About this task ▸ From the records below, please repeat exactly the line that has "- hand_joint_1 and", the line that has "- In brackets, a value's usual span", and every line between them, and nothing else.

Data for review ▸

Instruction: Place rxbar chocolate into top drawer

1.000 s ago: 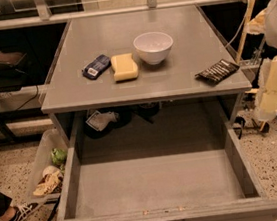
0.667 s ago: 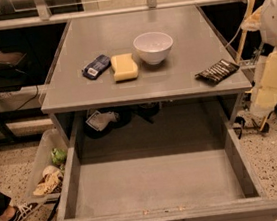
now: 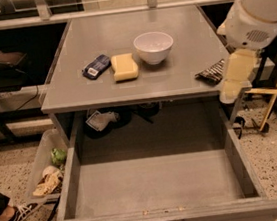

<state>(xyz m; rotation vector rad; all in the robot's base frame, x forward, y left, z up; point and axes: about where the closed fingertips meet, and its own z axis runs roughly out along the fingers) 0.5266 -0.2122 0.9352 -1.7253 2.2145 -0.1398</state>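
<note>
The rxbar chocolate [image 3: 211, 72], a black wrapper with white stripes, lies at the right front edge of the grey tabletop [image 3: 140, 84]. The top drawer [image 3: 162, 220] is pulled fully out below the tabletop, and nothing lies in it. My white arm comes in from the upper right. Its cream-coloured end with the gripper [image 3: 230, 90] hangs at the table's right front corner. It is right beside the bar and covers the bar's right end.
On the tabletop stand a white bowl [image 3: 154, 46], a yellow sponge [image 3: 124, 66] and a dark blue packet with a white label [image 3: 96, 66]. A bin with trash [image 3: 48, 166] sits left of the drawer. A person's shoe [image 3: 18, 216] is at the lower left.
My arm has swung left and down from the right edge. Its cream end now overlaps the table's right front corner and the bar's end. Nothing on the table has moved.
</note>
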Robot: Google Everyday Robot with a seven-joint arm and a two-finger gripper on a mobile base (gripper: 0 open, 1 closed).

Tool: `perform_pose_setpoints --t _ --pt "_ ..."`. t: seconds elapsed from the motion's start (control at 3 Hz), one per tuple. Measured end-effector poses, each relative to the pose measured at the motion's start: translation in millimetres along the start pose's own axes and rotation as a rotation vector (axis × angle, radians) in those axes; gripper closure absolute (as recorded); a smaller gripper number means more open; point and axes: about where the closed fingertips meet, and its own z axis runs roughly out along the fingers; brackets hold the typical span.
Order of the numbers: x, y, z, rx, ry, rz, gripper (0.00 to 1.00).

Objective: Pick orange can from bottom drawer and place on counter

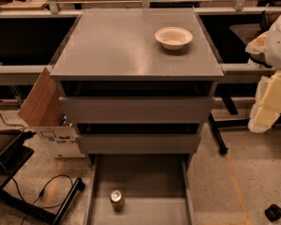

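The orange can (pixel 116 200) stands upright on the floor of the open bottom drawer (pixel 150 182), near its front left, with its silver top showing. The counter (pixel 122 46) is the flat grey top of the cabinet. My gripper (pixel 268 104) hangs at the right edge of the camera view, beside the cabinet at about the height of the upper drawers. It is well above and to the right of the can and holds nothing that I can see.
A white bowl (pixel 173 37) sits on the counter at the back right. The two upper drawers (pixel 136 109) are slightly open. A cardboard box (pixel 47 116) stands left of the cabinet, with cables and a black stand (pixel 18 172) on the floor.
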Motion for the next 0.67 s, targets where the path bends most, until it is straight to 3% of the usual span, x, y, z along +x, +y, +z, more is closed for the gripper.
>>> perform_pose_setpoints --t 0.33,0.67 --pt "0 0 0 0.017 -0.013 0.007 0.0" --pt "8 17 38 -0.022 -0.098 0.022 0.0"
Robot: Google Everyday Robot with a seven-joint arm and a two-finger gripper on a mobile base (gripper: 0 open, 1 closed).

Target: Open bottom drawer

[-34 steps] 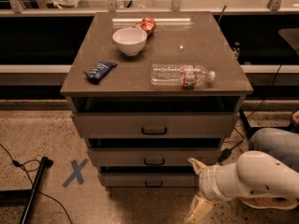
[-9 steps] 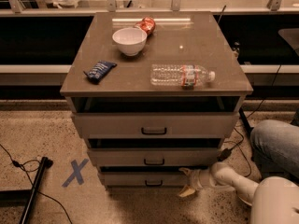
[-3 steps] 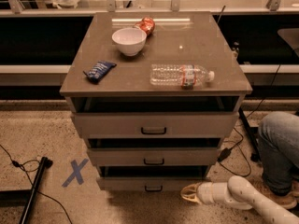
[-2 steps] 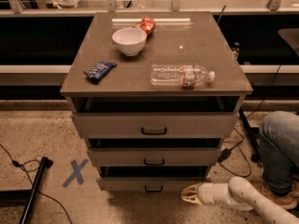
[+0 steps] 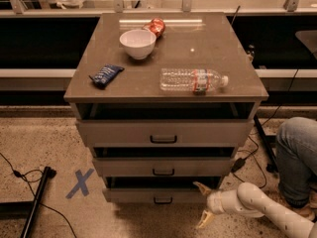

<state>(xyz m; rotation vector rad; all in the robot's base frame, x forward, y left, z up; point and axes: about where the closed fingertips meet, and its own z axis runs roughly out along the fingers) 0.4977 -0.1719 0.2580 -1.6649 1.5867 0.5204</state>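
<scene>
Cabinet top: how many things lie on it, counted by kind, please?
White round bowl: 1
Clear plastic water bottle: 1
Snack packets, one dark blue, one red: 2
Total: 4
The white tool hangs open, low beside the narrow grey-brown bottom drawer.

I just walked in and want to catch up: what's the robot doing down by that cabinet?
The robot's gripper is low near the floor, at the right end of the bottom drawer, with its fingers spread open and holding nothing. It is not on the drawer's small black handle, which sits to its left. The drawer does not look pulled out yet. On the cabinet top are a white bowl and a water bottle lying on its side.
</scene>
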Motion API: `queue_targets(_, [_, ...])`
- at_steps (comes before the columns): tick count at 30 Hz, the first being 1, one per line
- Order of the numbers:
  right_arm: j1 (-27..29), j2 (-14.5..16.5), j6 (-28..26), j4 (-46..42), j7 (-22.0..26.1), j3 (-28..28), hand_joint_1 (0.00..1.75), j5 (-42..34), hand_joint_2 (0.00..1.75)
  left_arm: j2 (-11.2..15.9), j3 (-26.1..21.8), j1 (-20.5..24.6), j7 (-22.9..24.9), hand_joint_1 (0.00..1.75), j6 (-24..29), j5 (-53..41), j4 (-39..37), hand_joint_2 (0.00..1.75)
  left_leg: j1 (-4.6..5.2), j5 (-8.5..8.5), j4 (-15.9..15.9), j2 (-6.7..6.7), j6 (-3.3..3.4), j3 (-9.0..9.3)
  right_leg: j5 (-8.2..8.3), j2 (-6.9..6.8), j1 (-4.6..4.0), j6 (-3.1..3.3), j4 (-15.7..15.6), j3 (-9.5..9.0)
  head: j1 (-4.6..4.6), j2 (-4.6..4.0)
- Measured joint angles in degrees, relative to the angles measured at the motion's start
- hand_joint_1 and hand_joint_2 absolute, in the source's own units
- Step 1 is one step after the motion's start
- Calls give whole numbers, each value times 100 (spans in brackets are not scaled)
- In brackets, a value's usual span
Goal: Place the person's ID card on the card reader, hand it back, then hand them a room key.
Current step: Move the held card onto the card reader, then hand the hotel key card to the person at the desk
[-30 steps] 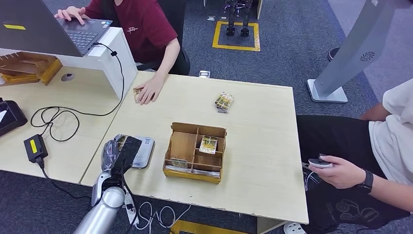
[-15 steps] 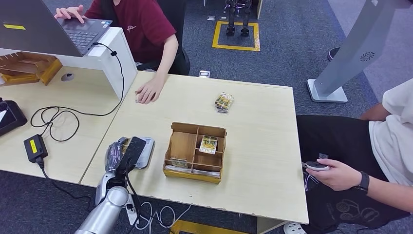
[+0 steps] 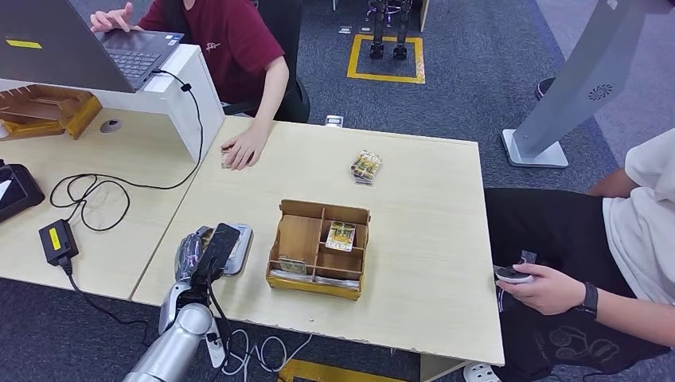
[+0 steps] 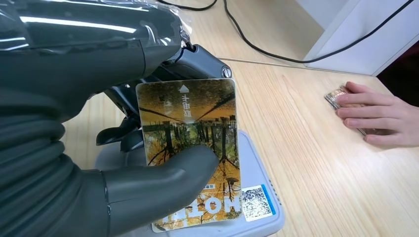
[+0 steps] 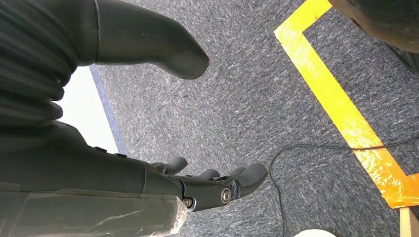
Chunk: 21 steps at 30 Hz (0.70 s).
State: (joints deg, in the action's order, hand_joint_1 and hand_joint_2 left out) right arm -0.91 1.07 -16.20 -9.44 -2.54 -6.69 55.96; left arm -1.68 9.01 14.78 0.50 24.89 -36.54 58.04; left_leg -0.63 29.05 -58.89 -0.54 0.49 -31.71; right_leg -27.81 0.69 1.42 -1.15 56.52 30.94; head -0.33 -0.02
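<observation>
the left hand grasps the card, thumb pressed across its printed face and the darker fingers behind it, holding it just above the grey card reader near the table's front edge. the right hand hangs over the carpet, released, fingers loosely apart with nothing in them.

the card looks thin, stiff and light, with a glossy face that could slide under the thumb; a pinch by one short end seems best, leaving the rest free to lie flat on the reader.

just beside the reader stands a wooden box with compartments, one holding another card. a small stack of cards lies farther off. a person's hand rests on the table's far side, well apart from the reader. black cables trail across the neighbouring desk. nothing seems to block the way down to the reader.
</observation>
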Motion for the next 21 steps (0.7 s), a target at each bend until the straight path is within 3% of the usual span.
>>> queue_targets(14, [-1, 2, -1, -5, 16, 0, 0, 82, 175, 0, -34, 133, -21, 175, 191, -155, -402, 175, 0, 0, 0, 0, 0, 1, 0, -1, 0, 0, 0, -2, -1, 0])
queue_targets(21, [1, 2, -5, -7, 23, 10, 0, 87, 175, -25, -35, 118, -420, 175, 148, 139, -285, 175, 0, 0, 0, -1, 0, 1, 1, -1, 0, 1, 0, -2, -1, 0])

Solution to this task ▸
- hand_joint_1 and hand_joint_2 absolute, in the source's own units
- Step 1 is one step after the motion's start
- Calls give whole numbers, each value times 100 (spans in brackets are not scaled)
- In brackets, a value's usual span

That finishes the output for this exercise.